Required work:
Find every line below that contains the word "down" and copy it out.

Recorded information:
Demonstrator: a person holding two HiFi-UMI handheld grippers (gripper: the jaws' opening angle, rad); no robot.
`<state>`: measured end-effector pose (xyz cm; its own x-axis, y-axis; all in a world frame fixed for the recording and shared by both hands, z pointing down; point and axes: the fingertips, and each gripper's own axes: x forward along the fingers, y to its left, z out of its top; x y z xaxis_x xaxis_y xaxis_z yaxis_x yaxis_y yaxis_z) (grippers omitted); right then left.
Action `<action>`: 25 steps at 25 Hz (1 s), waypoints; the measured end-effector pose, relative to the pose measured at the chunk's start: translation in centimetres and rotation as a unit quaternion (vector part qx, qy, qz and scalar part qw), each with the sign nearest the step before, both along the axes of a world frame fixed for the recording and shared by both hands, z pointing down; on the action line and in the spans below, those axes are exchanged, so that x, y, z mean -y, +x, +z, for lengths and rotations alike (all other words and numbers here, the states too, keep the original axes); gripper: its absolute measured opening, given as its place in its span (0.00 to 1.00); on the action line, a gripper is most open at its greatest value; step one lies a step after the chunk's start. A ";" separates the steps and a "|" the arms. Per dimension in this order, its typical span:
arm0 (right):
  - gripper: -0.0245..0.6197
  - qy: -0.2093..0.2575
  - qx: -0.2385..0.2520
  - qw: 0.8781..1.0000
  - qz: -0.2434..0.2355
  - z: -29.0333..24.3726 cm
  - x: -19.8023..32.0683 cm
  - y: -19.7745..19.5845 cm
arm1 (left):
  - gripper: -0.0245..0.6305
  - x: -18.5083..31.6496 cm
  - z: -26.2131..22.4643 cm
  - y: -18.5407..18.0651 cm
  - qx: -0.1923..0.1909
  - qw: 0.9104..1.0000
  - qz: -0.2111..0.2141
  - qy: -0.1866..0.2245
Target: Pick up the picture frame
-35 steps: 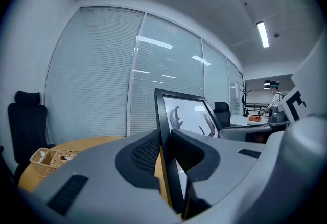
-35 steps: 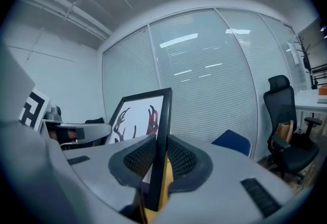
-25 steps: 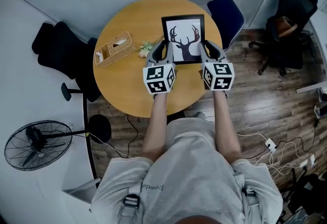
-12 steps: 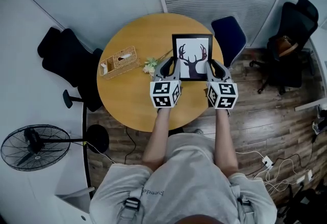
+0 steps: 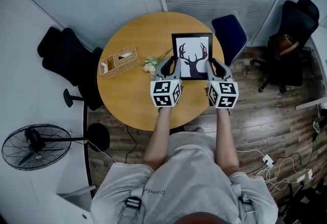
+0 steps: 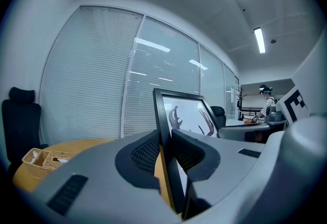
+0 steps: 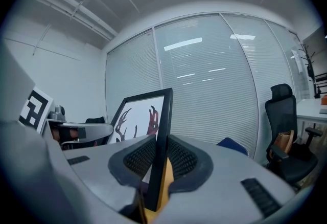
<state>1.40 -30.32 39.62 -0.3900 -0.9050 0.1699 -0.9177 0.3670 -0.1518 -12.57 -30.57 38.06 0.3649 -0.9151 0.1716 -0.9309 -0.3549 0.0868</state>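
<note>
Round wooden table (image 5: 127, 100), black picture frame (image 5: 192, 48), antler print (image 5: 193, 65)

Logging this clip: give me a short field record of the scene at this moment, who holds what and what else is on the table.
held item: picture frame, antler print
left hand-held gripper: shut on the frame's left edge
right hand-held gripper: shut on the frame's right edge
surface: round wooden table
also on table: wicker basket, small flowers
frame off the table: cannot tell
</note>
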 end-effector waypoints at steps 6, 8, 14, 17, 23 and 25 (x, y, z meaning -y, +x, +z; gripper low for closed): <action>0.16 0.001 0.000 1.000 0.000 0.2 -0.1 -0.3 | 0.17 -0.2 0.2 -0.3 -0.003 1.000 -0.001 0.001; 0.16 0.001 -0.001 1.000 0.000 0.1 -0.1 -0.2 | 0.17 -0.2 0.2 -0.2 -0.004 1.000 -0.001 0.001; 0.16 0.002 -0.005 1.000 0.003 0.1 -0.3 -0.3 | 0.17 -0.4 0.1 -0.3 -0.005 1.000 0.001 0.003; 0.16 0.002 -0.005 1.000 0.004 0.1 -0.5 -0.2 | 0.17 -0.5 0.1 -0.3 -0.005 1.000 0.001 0.003; 0.16 0.003 -0.006 1.000 0.002 0.0 -0.7 -0.5 | 0.17 -0.7 0.2 -0.5 -0.008 1.000 0.000 0.003; 0.16 0.003 -0.006 1.000 0.001 0.0 -0.8 -0.5 | 0.17 -0.8 0.2 -0.5 -0.009 1.000 0.000 0.003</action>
<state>0.94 -29.55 39.62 -0.3855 -0.9070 0.1694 -0.9205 0.3654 -0.1382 -13.08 -29.79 38.26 0.3674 -0.9161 0.1603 -0.9294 -0.3550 0.1012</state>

Answer to the problem:
`<state>`: measured end-effector pose (xyz cm; its own x-axis, y-axis; all in a world frame fixed for the recording and shared by both hands, z pointing down; point and axes: the fingertips, and each gripper's own axes: x forward along the fingers, y to its left, z out of its top; x y z xaxis_x xaxis_y xaxis_z yaxis_x yaxis_y yaxis_z) (grippers omitted); right then left.
Action `<action>`: 25 steps at 25 Hz (1 s), waypoints; the measured end-effector pose, relative to the pose measured at the chunk's start: translation in centimetres and rotation as a unit quaternion (vector part qx, qy, qz and scalar part qw), each with the sign nearest the step before, both along the axes of a world frame fixed for the recording and shared by both hands, z pointing down; on the action line and in the spans below, those axes are exchanged, so that x, y, z mean -y, +x, +z, for lengths and rotations alike (all other words and numbers here, the states too, keep the original axes); gripper: its absolute measured opening, given as its place in its span (0.00 to 1.00); on the action line, a gripper is most open at its greatest value; step one lies a step after the chunk's start. A ";" separates the steps and a "|" the arms. Per dimension in this order, its typical span:

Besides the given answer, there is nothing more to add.